Emmy Award-winning immersive entertainment creator Felix & Paul Studios and Academy Award-winning National Film Board of Canada will premiere their virtual reality experience Gymnasia at the 2019 Tribeca Film Festival (April 24-May 4) in the Virtual Arcade. (Tickets are now on sale.)
Gymnasia is a groundbreaking cinematic VR experience that is a collaboration between Felix & Paul, NFB and Oscar-nominated Clyde Henry Productions. The six-minute experience flawlessly blends 3D 360-degree video, stop motion, miniatures and CGI, and pushes the art of puppet animation into uncharted territory. Following the Tribeca premiere, Gymnasia will be available for download on the Oculus Store beginning April 26.
The project was produced by Stéphane Rituit (Felix & Paul) and Dana Dansereau (NFB) and directed by the award-winning duo Chris Lavis and Maciek Szczerbowski (Clyde Henry). Montreal-based musician Patrick Watson composed music, with immersive sound design and capture provided by Headspace Studio.
“We are honored to once again premiere our work and be part of the official selection at this year’s Tribeca Film Festival,” said Paul Raphaël, co-founder and creative director of Felix & Paul Studios. “Our first collaboration with Chris, Maciek and Patrick dates back to our VR beginnings with Strangers with Patrick Watson. It was a real treat feeling that synergy again, and was a striking measure of how our perspective on immersive storytelling has evolved in the five short years since producing that inaugural VR piece from our studio.”
GYMNASIA – (Bande-annonce) from NFB/marketing on Vimeo.
Unsettling and weirdly wonderful, Gymnasia is a dark dream set in the space where the lines between “real” and “unreal” are blurred beyond belief. Viewers step into the stillness of an abandoned school and enter a place where the ghostly ephemera of a lost childhood await them. The immersive experience recalls the sights and sounds of a child’s world through the echoes of ball games, school lessons and choir recitals.
“Partnering to create new and innovative experiences is part of NFB’s DNA. Working with Clyde Henry and Felix & Paul Studios on this technical feat and genre pushing experience has been hard work but also a pure joy,” said Dana Dansereau, Producer for the NFB’s Digital Studio. “Stop-motion animation in VR is in its early days and it took the extreme talents of these three groups to pull off such a successful project. We are proud and excited to launch Gymnasia at Tribeca Immersive 2019.”

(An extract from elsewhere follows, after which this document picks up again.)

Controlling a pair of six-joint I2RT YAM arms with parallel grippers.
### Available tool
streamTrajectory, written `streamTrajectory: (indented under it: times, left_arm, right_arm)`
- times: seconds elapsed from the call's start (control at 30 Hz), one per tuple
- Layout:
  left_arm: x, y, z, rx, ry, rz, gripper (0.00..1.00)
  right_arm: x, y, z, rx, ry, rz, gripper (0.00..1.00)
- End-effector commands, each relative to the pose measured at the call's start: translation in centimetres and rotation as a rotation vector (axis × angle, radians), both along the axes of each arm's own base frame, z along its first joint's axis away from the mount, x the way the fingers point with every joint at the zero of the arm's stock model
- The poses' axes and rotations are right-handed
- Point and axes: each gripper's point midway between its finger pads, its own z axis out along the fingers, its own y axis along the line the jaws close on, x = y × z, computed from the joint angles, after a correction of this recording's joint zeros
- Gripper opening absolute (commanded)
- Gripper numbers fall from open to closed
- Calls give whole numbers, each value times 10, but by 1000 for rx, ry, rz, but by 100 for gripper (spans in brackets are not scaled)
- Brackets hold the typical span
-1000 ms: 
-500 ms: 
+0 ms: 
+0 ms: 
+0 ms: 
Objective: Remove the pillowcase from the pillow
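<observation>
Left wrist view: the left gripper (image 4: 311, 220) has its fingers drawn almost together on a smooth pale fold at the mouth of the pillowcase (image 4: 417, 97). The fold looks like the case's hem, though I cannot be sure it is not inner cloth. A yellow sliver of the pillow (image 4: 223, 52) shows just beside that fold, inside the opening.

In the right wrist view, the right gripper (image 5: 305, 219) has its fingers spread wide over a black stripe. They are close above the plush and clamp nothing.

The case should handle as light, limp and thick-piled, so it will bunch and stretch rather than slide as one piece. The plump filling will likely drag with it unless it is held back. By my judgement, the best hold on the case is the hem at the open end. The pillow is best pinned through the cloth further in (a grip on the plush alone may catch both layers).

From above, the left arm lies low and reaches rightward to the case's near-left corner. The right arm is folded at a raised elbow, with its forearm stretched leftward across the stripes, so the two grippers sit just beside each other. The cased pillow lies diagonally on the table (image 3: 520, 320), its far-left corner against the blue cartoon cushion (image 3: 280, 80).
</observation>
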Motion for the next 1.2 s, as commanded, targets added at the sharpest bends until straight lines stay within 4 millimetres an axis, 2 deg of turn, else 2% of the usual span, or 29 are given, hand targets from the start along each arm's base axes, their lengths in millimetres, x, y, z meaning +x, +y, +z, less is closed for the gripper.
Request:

The Gymnasia installation in Tribeca’s Virtual Arcade is a theatrical event designed to distort the audience’s perception of scale by integrating life-size puppets into an environment with a cinematic VR experience. Entering the installation space, viewers are immediately immersed in the world with the eerie room tone of children humming in a gymnasium that creates a sense of space larger than the one the viewers are in. On the walls are animated projections of running puppet children and, in the corner, a full-scale “teacher” puppet places acetate musical sheets on an overhead projector. Viewers are then directed by “scientists” in lab coats toward a row of plastic children’s chairs, the type found in every grade school cafeteria. In the last chair, a puppet sits waiting patiently for the viewer to put on their VR headset to watch Gymnasia.
The installation was produced and installed by Phi Centre, a Montreal-based multidisciplinary arts and culture organization, and is also being supported by the Adam Mickiewicz Institute as part of the Niepodległa program run by the Ministry of Culture and National Heritage of the Republic of Poland.
“For us, creating VR has always been as much about the neuroscience of this fresh medium as it is about art theory. Indeed, in no other art form are aesthetics and science so aligned,” said co-director Chris Lavis. “The Gymnasia installation at Tribeca will be an engaging and surreal experience for festival-goers and our hope is that this unique installation will completely upend their sense of scale and reality.”